Data items:
━━━━━━━━━━━━━━━━━━━━

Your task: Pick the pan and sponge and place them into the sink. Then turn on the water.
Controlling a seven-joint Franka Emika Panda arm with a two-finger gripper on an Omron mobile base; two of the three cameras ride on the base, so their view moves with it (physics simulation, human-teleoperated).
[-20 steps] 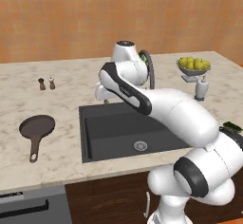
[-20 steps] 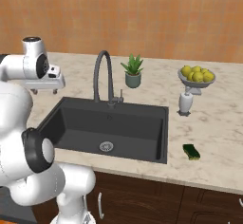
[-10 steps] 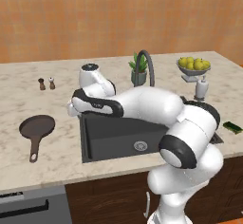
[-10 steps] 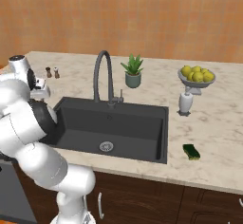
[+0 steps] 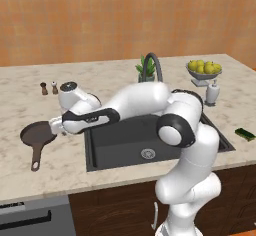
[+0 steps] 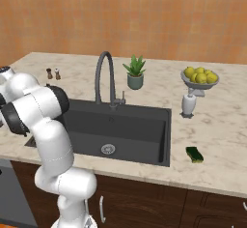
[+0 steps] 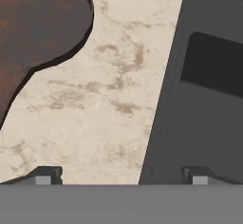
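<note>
**Pan on the counter, claw spread above its right rim**

Pan (image 5: 38,134): one, a dark brown skillet lying flat on the marble counter (image 5: 60,165) left of the sink (image 5: 125,140), its long handle pointing toward the near edge. One sponge (image 6: 195,154), green, rests on the counter right of the basin, near the front edge. One black sink, with a silver drain (image 6: 108,149) and one tall arched faucet (image 6: 103,77) at its far rim.

The gripper (image 5: 56,126) hangs low just beside the pan's right rim, between skillet and basin, its fingers spread wide and holding nothing (the hand view shows the two tips far apart over bare marble and the sink's edge (image 7: 161,123), with the pan (image 7: 38,23) off to the upper left).

Also counted: two small shakers (image 5: 49,88) at the far left, one potted plant (image 6: 135,72) behind the sink, one bowl of lemons (image 6: 199,77), one white dispenser bottle (image 6: 188,105).

Beige veined counter over dark wood cabinets (image 6: 144,203); orange wood-grain wall (image 5: 125,20) behind.
</note>
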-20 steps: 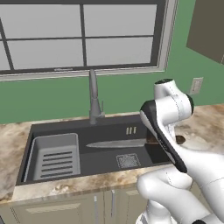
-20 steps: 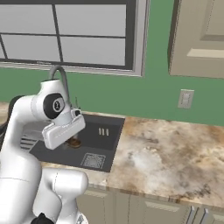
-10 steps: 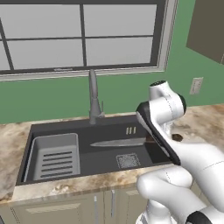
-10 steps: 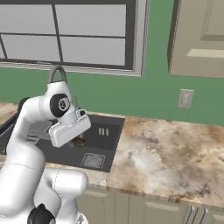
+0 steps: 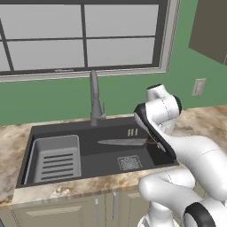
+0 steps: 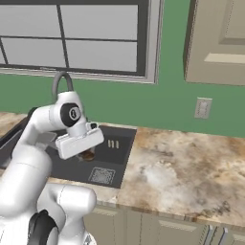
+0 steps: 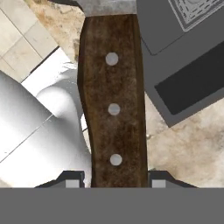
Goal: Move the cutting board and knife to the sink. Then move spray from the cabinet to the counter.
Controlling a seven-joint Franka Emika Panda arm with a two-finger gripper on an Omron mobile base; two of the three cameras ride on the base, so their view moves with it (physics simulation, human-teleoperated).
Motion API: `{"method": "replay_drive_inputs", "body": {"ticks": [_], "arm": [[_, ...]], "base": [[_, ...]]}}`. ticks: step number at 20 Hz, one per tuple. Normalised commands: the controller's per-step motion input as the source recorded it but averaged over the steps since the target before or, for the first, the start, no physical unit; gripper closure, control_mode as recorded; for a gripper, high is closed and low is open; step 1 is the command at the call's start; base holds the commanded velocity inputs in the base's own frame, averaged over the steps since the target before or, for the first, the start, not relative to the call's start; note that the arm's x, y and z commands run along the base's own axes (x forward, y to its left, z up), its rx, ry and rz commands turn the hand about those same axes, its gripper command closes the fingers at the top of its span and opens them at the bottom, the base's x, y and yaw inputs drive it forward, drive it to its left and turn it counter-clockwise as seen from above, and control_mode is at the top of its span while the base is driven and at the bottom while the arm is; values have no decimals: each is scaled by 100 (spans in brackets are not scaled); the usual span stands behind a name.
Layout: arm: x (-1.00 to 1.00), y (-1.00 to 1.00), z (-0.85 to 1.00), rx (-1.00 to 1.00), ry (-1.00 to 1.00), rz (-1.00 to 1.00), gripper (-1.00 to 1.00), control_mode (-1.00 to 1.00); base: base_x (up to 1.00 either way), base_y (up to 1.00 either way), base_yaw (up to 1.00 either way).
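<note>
1. While the knife [image 5: 126, 142] hangs level over the sink [image 5: 53, 133], blade toward the faucet [image 5: 95, 101], the first step looks only half done; I cannot make out the cutting board.
2. Fetching the spray is left.
3. Seen from the hand, the claw [image 7: 116, 183] pinches the knife's brown handle, one finger [image 7: 72, 180] touching each side.

Green wall [image 5: 133, 91] with a wide grey-framed, multi-pane window [image 5: 84, 37] giving pale even light, a white outlet plate [image 6: 203, 107] to its right, a beige panelled upper cabinet door [image 6: 220, 40], and pale tiled floor [image 7: 19, 46] below.
</note>
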Motion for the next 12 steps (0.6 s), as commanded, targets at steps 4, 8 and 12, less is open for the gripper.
{"method": "replay_drive_inputs", "body": {"ticks": [4,8,12], "arm": [[23,0,-24,-6,1,-4,100,-100],[27,0,-30,-8,0,0,100,-100],[30,6,-36,-9,0,3,100,-100]], "base": [[0,0,0],[0,0,0],[0,0,0]]}}
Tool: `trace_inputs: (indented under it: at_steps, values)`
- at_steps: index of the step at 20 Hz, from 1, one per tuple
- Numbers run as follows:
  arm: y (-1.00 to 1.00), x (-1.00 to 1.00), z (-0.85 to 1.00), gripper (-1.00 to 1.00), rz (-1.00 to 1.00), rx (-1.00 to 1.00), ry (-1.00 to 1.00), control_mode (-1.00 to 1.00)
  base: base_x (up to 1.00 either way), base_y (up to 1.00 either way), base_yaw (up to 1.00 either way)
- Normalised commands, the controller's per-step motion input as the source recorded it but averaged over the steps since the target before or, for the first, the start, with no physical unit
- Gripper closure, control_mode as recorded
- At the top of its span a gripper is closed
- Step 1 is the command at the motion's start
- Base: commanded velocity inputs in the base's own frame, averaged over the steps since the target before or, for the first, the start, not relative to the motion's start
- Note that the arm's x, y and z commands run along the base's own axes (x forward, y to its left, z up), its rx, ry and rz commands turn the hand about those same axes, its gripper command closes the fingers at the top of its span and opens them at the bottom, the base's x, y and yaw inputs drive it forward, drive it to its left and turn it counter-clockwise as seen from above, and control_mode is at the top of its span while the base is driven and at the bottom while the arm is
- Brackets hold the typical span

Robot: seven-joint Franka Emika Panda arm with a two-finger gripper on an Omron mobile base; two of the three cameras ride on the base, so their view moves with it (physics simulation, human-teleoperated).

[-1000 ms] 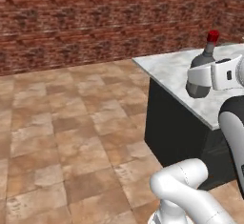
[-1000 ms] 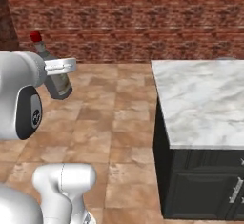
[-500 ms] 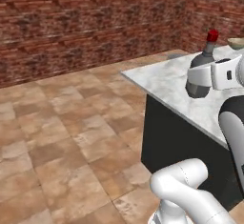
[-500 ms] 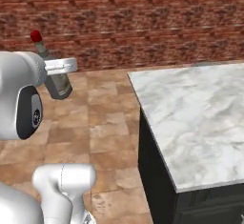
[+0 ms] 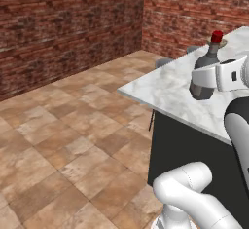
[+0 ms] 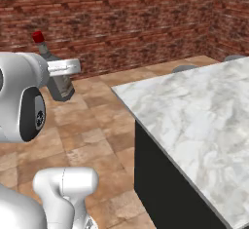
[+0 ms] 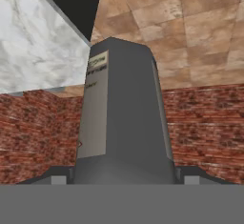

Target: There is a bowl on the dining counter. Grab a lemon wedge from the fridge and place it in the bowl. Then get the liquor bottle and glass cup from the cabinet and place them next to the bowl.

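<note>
Liquor bottle, dark grey glass with a red cap, rides in the claw toward the tabletop.

The claw is clamped on the bottle's body. Since a second ago the whole view has swung: the base has turned, and the white grey-veined marble dining tabletop now fills the 3 o'clock side, its corner nearer. Judged: delivery leg, bowl not yet visible.
</note>
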Motion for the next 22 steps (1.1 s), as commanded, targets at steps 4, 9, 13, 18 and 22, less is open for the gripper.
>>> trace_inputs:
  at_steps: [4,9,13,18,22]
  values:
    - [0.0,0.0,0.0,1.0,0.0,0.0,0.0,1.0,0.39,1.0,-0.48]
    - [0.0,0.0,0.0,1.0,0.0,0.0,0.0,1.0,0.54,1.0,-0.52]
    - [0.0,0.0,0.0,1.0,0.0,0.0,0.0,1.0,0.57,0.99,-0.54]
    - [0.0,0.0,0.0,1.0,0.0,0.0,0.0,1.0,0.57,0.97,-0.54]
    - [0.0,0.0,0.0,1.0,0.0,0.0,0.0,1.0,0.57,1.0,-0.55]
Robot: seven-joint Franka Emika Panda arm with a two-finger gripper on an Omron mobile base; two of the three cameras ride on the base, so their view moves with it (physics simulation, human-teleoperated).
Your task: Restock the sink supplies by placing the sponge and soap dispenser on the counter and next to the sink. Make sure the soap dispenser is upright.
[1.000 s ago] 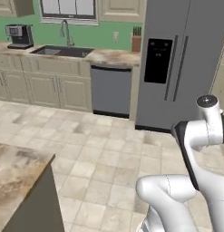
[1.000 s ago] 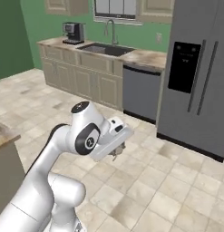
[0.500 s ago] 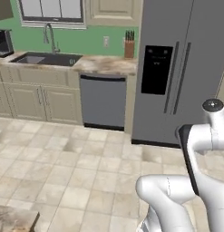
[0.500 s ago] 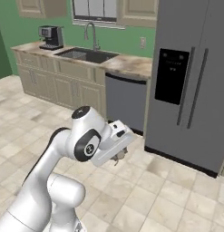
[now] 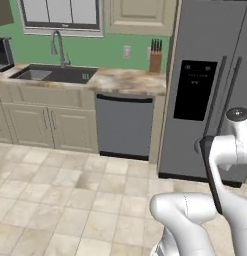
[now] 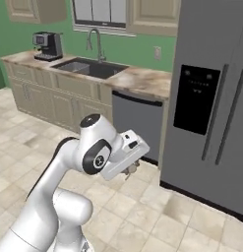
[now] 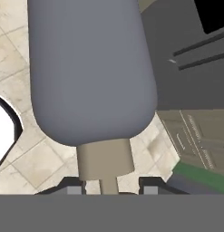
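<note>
the soap dispenser (image 7: 93,68) is seen close up in the hand view as a rounded grey bottle with a narrow tan neck, the neck end toward the bottom of that view. a small part of it (image 6: 131,169) is glimpsed in the right base view, held above the tiled floor. the counter (image 5: 122,80) is a beige-brown marbled slab over tan cabinets, against the green wall. the sink (image 5: 55,74) is a black basin recessed in it, with a tall grey faucet behind.
</note>
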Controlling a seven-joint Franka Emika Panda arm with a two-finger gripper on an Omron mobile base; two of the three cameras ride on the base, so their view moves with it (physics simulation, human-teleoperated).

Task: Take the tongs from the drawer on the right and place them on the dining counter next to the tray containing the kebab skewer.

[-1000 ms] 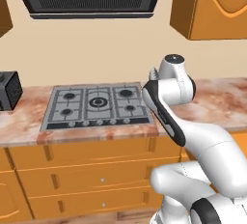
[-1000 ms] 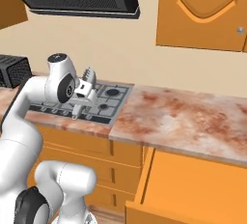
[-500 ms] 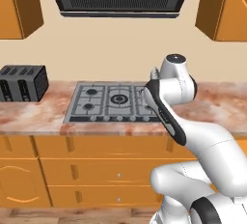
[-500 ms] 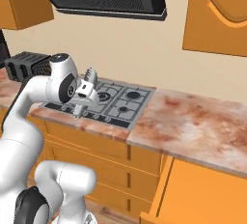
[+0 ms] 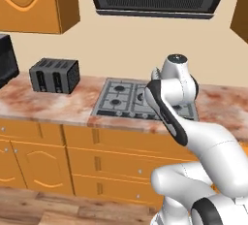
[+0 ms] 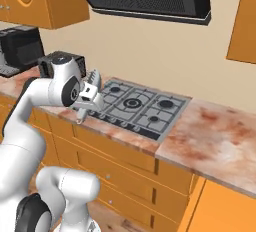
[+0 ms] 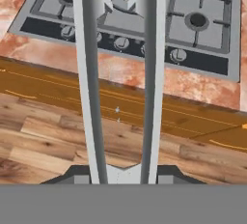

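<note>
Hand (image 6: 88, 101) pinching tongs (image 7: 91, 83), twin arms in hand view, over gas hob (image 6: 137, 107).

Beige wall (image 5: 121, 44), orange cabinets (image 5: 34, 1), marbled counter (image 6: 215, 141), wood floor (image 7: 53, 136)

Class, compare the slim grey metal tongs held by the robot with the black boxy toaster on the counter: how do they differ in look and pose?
The slim grey metal tongs are pale grey with two long narrow arms; the black boxy toaster is dark and blocky. The tongs are carried in the gripper above the gas hob; the toaster stands on the marbled counter, left of the hob. The tongs' arms are spread apart; the toaster is one solid block.
</note>
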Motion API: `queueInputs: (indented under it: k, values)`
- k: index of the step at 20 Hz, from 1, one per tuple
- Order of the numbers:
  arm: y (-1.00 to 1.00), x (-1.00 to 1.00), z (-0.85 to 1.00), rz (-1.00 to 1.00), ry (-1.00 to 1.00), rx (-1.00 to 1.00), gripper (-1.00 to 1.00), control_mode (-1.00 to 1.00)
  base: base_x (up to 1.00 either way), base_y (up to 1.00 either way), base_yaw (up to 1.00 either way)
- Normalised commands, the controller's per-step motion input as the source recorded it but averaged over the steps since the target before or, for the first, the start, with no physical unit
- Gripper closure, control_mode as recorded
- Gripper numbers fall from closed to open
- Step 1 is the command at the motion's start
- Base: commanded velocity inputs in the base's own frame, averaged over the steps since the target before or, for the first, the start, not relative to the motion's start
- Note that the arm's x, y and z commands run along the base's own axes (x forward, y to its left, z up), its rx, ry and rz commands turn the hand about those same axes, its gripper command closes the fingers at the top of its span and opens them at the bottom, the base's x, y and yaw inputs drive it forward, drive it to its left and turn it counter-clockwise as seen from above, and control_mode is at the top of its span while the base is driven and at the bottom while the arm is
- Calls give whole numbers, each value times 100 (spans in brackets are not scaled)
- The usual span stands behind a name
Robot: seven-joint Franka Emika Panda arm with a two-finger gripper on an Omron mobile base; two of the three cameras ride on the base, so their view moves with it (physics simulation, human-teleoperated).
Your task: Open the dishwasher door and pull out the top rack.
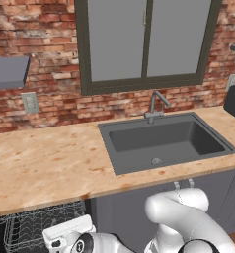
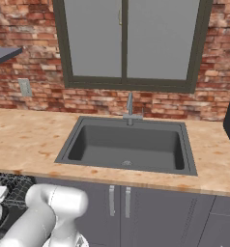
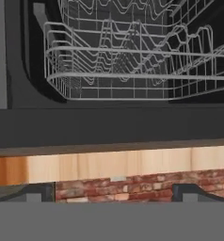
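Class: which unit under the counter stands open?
The dishwasher, left of the sink: its wire rack shows in the opening. The two cabinet doors under the sink are shut flat.

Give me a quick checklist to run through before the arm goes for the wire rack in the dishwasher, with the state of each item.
1. Dishwasher open: ok. The white-silver wire top rack is exposed inside the dark tub.
2. Rack pulled out: not ok. In the left base view the rack sits mostly under the wooden counter edge.
3. Camera faces the rack front rail: ok, though the hand view is rolled upside down.
4. The gripper is open: ok, dark fingertips wide apart.
5. Fingers around the rail: not ok, nothing between them.
6. Rack load: ok, no dishes seen.
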Motion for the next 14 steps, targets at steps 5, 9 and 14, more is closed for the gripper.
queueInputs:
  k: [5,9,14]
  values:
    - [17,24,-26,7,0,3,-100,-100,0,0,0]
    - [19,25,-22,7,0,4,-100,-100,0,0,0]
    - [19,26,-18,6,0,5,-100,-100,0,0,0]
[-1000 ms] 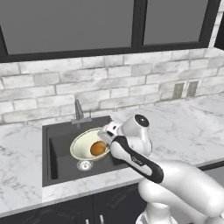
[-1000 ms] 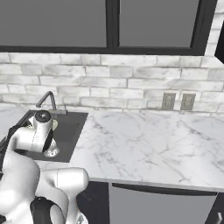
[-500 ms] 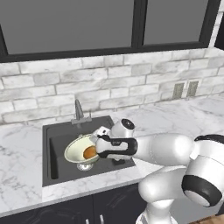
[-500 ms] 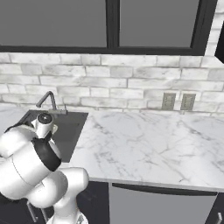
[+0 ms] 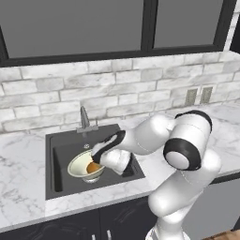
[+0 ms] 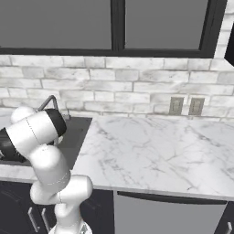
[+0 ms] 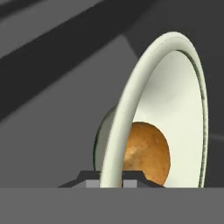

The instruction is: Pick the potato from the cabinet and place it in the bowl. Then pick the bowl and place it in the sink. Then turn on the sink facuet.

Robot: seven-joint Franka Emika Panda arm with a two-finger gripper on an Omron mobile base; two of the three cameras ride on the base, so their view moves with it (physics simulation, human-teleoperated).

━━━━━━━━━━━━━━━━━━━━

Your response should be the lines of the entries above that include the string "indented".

> **SOLUTION**
Tool: `trace_inputs: (indented under it: at_steps, values)`
Motion API: `queueInputs: (indented under it: k, values)`

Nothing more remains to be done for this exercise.